Figure 2

Overview of the neo -based retrotransposition assay in HeLa cells (adapted from[60]) and basal retrotransposition levels. (A) HeLa cells were transfected with plasmids encoding the neo-marked zebrafish L2-2 (ZfL2-2) [11], human L1 (hL1) (specifically L1.2) [60], zebrafish L2-1 (ZfL2-1) [11], or eel L2 (UnaL2) [12] retrotransposons. The neomycin resistance cassette (neo), inserted within the 3′ UTR region of each tested retrotransposon in the opposite direction, is interrupted by an intron from the human γ-globin gene in the sense orientation. Transcription of the retrotransposon DNA containing the cassette, splicing of the γ-globin intron, reverse transcription and integration in the genome are required for expression of the neo gene. The number of G418 resistant colonies obtained after 12 days of selection is proportional to the number of successful retrotransposition events. The position of primers used to discriminate between the intronless and unspliced retrotransposon copies and the sizes of PCR products are indicated. (B) Representative experimental results obtained in the absence of APOBEC proteins after selection of neomycin resistant colonies for 12 days.

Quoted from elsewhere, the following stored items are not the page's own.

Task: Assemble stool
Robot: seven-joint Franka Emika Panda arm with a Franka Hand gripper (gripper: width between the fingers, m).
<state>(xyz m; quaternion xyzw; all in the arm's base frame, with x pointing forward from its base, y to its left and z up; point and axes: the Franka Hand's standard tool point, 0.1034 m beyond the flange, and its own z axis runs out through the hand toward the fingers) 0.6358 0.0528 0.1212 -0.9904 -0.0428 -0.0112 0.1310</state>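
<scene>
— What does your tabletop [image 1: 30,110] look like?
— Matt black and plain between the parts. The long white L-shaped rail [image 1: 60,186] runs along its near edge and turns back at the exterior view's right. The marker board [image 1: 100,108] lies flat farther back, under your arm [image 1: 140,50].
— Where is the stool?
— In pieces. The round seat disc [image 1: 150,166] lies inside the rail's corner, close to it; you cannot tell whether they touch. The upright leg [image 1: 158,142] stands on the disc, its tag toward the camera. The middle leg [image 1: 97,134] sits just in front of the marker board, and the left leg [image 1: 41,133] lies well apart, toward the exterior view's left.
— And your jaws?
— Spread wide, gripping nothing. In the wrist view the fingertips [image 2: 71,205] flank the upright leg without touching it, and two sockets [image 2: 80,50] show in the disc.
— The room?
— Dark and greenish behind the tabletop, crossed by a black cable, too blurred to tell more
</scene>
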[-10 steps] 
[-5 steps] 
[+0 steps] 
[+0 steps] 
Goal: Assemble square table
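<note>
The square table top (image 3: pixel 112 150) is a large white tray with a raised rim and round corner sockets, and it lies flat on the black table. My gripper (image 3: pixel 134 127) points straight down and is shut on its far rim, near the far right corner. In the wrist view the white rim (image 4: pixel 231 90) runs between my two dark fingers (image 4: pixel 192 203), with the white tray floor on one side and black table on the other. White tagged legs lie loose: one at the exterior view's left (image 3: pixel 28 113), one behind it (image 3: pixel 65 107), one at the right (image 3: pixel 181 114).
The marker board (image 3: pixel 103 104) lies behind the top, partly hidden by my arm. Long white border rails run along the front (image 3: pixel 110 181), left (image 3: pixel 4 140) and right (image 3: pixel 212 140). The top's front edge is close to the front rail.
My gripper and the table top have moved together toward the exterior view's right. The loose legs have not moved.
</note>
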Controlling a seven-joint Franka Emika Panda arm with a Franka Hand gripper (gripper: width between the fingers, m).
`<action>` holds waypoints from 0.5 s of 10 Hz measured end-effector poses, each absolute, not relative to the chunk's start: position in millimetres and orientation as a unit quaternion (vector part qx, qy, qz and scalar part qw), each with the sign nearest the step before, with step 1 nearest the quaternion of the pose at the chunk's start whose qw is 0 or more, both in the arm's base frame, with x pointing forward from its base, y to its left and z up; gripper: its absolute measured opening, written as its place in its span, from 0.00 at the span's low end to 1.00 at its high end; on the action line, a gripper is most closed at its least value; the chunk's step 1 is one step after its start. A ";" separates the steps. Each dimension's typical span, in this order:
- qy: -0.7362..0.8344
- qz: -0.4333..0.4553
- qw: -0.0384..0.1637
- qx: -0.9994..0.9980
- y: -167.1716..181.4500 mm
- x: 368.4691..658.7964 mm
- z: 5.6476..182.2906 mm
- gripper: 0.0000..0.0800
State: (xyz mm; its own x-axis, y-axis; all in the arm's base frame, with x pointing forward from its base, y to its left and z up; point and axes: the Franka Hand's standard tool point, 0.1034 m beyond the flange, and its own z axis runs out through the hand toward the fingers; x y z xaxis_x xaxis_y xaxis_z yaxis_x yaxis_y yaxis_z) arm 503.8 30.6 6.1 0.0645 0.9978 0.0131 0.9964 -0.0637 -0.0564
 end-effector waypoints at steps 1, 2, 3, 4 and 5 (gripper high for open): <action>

The approximate basal retrotransposition rates of each tested retrotransposon, expressed, in average number of colonies per plate, were: 4958 (split into 5 plates for counting) for hL1, 782 for ZfL2-2, 54 for ZfL2-1 and 101 for UnaL2 retroelements. pCMV, cytomegalovirus promoter; SVpA, SV40 poly A signal; f, neo437s primer; r, neo1808as primer. To rule out the possibility that the observed LINE inhibition was due to a non-specific toxicity of the tested AID/APOBEC proteins, the number of G418 resistant colonies obtained upon co-transfection of HeLa cells with an AID/APOBEC encoding and a neo-expressing pcDNA3.1 plasmid was determined (Additional file 1: Figure S1) as described in [53] and [61].